The sixth series of Love Island began broadcasting on 12 January 2020 on ITV2. The series was announced on 24 July 2019 when it was confirmed that two series would air in 2020, and is also the first winter edition of the series. Unlike the summer edition, the luxury villa is located in Cape Town. This series is also the first to be hosted by Laura Whitmore, having taken over from Caroline Flack. The series is narrated by Iain Stirling.

On 15 February 2020, following the death of former presenter Caroline Flack, the Unseen Bits episode due to air that day was not broadcast; but was made available on the ITV Hub. The regular episode did not air the following day either. The show returned on 17 February with a tribute to Flack. On the same day, ITV2 confirmed that the companion series Love Island: Aftersun which was set to air after that episode's main show would not be broadcast. A further tribute to Flack aired during the final on 23 February, which featured a compilation of her time throughout her five series as host.
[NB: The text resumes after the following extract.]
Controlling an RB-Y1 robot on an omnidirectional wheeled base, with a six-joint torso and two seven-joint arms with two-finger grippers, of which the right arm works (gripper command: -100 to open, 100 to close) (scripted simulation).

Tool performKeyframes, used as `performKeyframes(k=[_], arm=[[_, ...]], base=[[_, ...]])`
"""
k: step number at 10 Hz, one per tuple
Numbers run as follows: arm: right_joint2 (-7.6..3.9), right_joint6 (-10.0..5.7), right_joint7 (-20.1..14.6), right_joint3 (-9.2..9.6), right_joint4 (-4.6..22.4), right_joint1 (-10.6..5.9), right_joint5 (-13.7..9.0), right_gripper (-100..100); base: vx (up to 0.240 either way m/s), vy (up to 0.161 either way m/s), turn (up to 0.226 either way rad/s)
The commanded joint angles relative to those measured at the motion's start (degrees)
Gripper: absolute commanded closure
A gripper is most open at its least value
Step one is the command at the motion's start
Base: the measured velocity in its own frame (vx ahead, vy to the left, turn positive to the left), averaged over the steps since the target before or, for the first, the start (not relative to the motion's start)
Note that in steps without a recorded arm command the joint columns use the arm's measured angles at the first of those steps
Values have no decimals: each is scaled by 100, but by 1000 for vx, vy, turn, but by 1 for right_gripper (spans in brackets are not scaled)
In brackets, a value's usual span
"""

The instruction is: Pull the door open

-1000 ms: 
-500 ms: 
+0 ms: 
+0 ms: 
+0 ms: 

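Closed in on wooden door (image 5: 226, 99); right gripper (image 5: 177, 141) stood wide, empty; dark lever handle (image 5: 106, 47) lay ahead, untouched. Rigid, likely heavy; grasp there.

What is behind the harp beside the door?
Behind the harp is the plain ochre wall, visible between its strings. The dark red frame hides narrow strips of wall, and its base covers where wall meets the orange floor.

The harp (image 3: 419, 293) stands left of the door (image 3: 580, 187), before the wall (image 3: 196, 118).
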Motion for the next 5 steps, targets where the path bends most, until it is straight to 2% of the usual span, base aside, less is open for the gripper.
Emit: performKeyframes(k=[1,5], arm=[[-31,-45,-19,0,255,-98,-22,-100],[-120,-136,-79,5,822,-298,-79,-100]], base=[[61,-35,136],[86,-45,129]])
On 23 February 2020, the series was won by Finn Tapp and Paige Turley, having received 44.52% of the final vote. Siânnise Fudge and Luke Trotman finished as runners-up with 43.61% of the vote, making it the closest voting percentage between the final two couples ever with less than 1% between them.

Production
The first 10-second trailer for the series aired on 2 December 2019 featuring the tagline "Do one, winter". It was then followed by a full-length trailer that used the song Lose Control by Meduza, Becky Hill & Goodboys was released on 6 December 2019 which featured Caroline Flack. On 17 December 2019, Flack announced that she would be standing down as host following allegations of assault towards her boyfriend. On 20 December, it was announced that fellow TV presenter Laura Whitmore would be her replacement. She also took the role of presenting Love Island: Aftersun, which for the first time aired every Monday after the main show rather than its usual Sunday slot.

Villa
For the first winter edition of the show, the Islanders will stay at the Midden Cottage, located in the "ultra-wealthy" Constantia suburb of Cape Town.

Islanders
The Islanders for the sixth series were released on 6 January 2020, just six days before the launch. These include Eve and Jess Gale, who are the second set of twins to compete in the show following John and Tony Alberti in 2015. The series was won by Finn Tapp and Paige Turley.

Coupling
The couples were chosen shortly after the islanders enter the villa.

Notes

 : Eve and Jess arrived after the coupling on Day 1, but were told they would be able to steal boys for themselves on Day 2. Jess picked Mike, and Eve picked Callum.
 : Original Islanders were only given the option to remain in their current couple, or re-couple with one of the new Islanders.

Weekly summary
The main events in the Love Island villa are summarised in the table below.

Ratings
Official ratings are taken from BARB and include ITV2 +1. Catch-up service totals are added to the official ratings. Because the Saturday episodes are weekly catch-up episodes rather than nightly highlights, these are not included in the overall averages. The week 6 Sunday episode did not air due to the passing of former host Caroline Flack.

Controversies

Ollie Williams
Viewers called for contestant Ollie Williams to be axed after pictures were obtained by The Sun showing him posing next to animal corpses from endangered species in South Africa. A representative of Williams claimed he is a "conservationist and worked with an anti-poaching unit in Mozambique" involved in the culling of sick animals. However, according to Metro Williams is the director of a hunting business known as Cornish Sporting Agency. In since-deleted images on his social media, Williams is seen posing with dead animals alongside his clients. It led to a Change.org petition to remove Williams from the series.

Regulator Ofcom received 272 complaints after the first airing, 231 of which regarding Williams inclusion on the show. The producers stated they had no intention of removing Williams, saying they "refuse to back down to the public" and that they believed it would "blow over".